Neuromagnetic studies on cortical somatosensory functions in infants and children : Normal development and effect of early brain lesions

Until recently, objective investigation of the functional development of the human brain in vivo was challenged by the lack of noninvasive research methods. Consequently, fairly little is known about cortical processing of sensory information even in healthy infants and children. Furthermore, mechanisms by which early brain insults affect brain development and function are poorly understood. In this thesis, we used magnetoencephalography (MEG) to investigate development of cortical somatosensory functions in healthy infants, very premature infants at risk for neurological disorders, and adolescents with hemiplegic cerebral palsy (CP). In newborns, stimulation of the hand activated both the contralateral primary (SIc) and secondary somatosensory cortices (SIIc).
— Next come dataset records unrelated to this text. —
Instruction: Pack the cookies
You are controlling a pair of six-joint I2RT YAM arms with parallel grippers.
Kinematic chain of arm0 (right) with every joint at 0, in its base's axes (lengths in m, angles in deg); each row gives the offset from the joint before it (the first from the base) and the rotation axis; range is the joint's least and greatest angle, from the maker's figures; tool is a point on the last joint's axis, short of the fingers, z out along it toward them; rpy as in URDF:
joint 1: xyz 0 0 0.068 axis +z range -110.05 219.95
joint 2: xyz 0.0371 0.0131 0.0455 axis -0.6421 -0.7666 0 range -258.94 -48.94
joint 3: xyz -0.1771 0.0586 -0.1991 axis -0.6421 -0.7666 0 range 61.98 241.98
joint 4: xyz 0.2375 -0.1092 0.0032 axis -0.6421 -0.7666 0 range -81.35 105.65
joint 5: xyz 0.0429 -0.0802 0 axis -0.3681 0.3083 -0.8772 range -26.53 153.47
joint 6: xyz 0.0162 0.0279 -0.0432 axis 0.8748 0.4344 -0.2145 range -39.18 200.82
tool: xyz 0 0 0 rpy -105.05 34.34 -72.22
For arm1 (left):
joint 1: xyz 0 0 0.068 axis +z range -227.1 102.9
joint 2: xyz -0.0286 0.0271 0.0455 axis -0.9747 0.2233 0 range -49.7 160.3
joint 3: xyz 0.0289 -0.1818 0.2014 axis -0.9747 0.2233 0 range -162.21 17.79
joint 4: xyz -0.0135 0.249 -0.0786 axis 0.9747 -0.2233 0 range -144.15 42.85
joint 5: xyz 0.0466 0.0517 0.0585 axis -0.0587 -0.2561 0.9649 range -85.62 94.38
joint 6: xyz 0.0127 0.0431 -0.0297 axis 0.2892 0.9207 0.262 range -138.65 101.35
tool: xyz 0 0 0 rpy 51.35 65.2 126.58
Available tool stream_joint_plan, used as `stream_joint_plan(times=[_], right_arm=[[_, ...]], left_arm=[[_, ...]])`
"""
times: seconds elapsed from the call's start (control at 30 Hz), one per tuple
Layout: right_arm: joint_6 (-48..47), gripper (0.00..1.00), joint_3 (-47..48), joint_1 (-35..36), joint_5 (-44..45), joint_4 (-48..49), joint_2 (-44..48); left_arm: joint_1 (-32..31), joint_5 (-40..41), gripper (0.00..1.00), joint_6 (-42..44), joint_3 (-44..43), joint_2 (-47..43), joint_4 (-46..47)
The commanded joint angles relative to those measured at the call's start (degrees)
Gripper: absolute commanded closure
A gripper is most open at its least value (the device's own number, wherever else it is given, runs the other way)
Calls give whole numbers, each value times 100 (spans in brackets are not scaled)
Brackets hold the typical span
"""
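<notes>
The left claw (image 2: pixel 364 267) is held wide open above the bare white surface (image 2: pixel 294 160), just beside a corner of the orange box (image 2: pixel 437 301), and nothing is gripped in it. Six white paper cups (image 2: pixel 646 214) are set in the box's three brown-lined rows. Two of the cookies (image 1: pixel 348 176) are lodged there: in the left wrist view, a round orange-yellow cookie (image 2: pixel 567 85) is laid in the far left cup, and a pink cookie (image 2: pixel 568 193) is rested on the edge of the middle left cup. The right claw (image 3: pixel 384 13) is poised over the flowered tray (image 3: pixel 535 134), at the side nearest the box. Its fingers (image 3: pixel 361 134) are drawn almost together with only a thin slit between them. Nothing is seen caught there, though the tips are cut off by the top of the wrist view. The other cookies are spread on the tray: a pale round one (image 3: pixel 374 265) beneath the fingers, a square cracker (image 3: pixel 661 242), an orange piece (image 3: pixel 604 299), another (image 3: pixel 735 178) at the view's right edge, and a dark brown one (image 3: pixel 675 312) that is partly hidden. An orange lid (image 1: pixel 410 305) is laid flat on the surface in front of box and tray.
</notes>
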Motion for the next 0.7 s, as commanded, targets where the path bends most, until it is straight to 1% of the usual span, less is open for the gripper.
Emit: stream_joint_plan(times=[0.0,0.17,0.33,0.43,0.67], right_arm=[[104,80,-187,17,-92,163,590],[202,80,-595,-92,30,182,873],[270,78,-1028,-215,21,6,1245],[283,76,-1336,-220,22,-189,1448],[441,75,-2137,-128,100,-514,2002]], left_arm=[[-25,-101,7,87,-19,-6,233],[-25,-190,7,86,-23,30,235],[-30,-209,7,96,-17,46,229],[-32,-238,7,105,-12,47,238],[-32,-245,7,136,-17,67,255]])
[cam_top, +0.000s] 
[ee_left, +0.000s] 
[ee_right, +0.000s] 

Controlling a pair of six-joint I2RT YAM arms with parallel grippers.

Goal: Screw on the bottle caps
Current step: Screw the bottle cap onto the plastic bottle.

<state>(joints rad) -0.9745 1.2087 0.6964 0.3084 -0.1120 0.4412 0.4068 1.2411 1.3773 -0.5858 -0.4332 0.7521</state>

The activation patterns differed from those of adults, however. Some of the earliest SIc responses, constantly present in adults, were completely lacking in newborns and the effect of sleep stage on SIIc responses differed. These discrepancies between newborns and adults reflect the still developmental stage of the newborns’ somatosensory system. Its further maturation was demonstrated by a systematic transformation of the SIc response pattern with age. The main early adult­like components were present by age two. In very preterm infants, at term age, the SIc and SIIc were activated at similar latencies as in healthy fullterm newborns, but the SIc activity was weaker in the preterm group. The SIIc response was absent in four out of the six infants with brain lesions of the underlying hemisphere. Determining the prognostic value of this finding remains a subject for future studies, however. In the CP adolescents with pure subcortical lesions, contrasting their unilateral symptoms, the SIc responses of both hemispheres differed from those of controls: For example the distance between SIc representation areas for digits II and V was shorter bilaterally. In four of the five CP patients with cortico­subcortical brain lesions, no normal early SIc responses were evoked by stimulation of the palsied hand. The varying differences in neuronal functions, underlying the common clinical symptoms, call for investigation of more precisely designed rehabilitation strategies resting on knowledge about individual functional alterations in the sensorimotor networks.